“A conduta deles foi absurda e não condiz com o que se vê em treinamento. Ter apenas um único tiro e não responder não está de acordo com o que é treinado”, afirmou, nesta segunda-feira, o comandante do Batalhão de Operações Policiais Especiais (Bope), Ronaldo Roque. O policial foi uma das testemunhas ouvidas na ação que apura a morte do tenente da instituição, Carlos Henrique Scheifer, em 2017, em Matupá (207 quilômetros de Sinop).
O oficial realizava operação em área de mata, contra uma quadrilha de assaltantes a banco que agiam na modalidade conhecida como “Novo Cangaço”. Ele era líder da equipe de 4 policiais que realizam buscas na mata e foi atingido por um tiro de fuzil, que teria partido de um criminoso, mas depois se descobriu que saiu da arma de um colega de farda. Outros dois participavam da operação e sustentaram a versão de ataque.
Durante o depoimento, o comandante teceu duras críticas ao grupo. “Eles terem inventado tudo é muito grave. A mentira vai contra tudo o que o Bope prega”, declarou no interrogatório na 11° Vara Criminal e Justiça Militar de Cuiabá. Segundo ele, “naquele momento todos sabiam que o tiro tinha saído da arma” do colega de Scheifer.
Conforme o comandante esclareceu ao juiz Marcos Faleiros e ao Conselho de Justiça, a versão apresentada pelo trio era de que eles estavam caminhando às margens da estrada, em área de mata fechada e à noite, quando o tenente foi atingido na barriga, por um tiro de fuzil. O tenente caiu próximo a um dos colegas, que seguia logo a sua frente, e o grupo o colocou na viatura para encaminhar até a cidade de Matupá para atendimento médico.
No depoimento, Roque pontuou que a conduta da equipe foi inadequada. Para ele, ainda que o disparo tivesse partido do inimigo, eles deveriam ter atirado de volta, mesmo sem identificar o alvo, a fim de proteger o colega que iria resgatar a vítima até um lugar seguro. O que não foi feito. Pois, segundo Roque, houve apenas um disparo no local, que partiu da arma do policial do Bope.
Roque destacou que acredita que, apesar na conduta inadequada, o trio não se articulou para matar o tenente. “Se me perguntarem se quis matar, eu não consigo dizer nem que sim, nem que não. Mas não consigo imaginar que eles mancomunaram para o homicídio. Agora, a mentira que inventaram depois é algo grave e eu não posso deixar de falar”, frisa.
Scheifer havia assumido o cargo no Bope poucos dias antes do crime e tinha recebido a denúncia de abuso de poder envolvendo o policial acusado, contra uma advogada. A vítima repassou a queixa ao superior e logo o procedimento contra o réu foi arquivado. O fato é levantando como um possível motivo para que o colega de trabalho atirasse contra a vítima.

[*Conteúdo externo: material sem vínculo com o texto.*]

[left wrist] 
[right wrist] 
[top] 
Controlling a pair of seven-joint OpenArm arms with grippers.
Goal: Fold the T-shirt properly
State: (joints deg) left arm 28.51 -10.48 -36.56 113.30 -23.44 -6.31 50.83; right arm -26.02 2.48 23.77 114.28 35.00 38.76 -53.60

Questionado, o comandante afirma que não acredita que esse seja o motivo e que queixas contra policiais são comuns, assim como repassar o termo ao superior é obrigação do oficial que a recebeu. “O militar deve saber que isso acontece e não levar para o campo pessoal. Pois é obrigação do oficial repassar a queixa”, descarta.
Indagado sobre a personalidade do acusado, se havia reclamação contra ele ou casos de outros militares que não queriam compor a mesma equipe que o réu, o comandante disse que isso nunca chegou ao seu conhecimento. “Já ouvi dizer que ele é impulsivo, acelerado, mas nunca que alguém não quisesse trabalhar com ele”.
Antes do comandante, o soldado Daniel Ortega Zanatta e sargento Maciel Alves da Conceição foram ouvidos e narraram operação realizada horas antes da morte de Scheifer. Policiais do Bope tinham auxiliado na prisão de dois acusados de integrar a quadrilha do novo cangaço na cidade de União do Norte e um terceiro suspeito foi morto no local.
Scheifer morreu com um tiro no tórax durante operação de busca a suspeitos de assalto a bancos. Inicialmente foi informado que teria sido atingido por bandidos. Porém, uma perícia técnica comprovou que foi do fuzil de um cabo da PM que saiu o disparo que atingiu o tenente do Bope. Outros dois policiais foram denunciados como cúmplices ao dar a versão sobre a morte no confronto.
A motivação do crime, segundo o Ministério Público Estadual (MPE), foi evitar que o tenente Sheiffer adotasse medidas contra os denunciados que pudessem resultar em responsabilização e até mesmo eventual perda da farda, por desvio de conduta em uma operação que culminou na morte de um dos suspeitos de roubo na modalidade “novo cangaço”.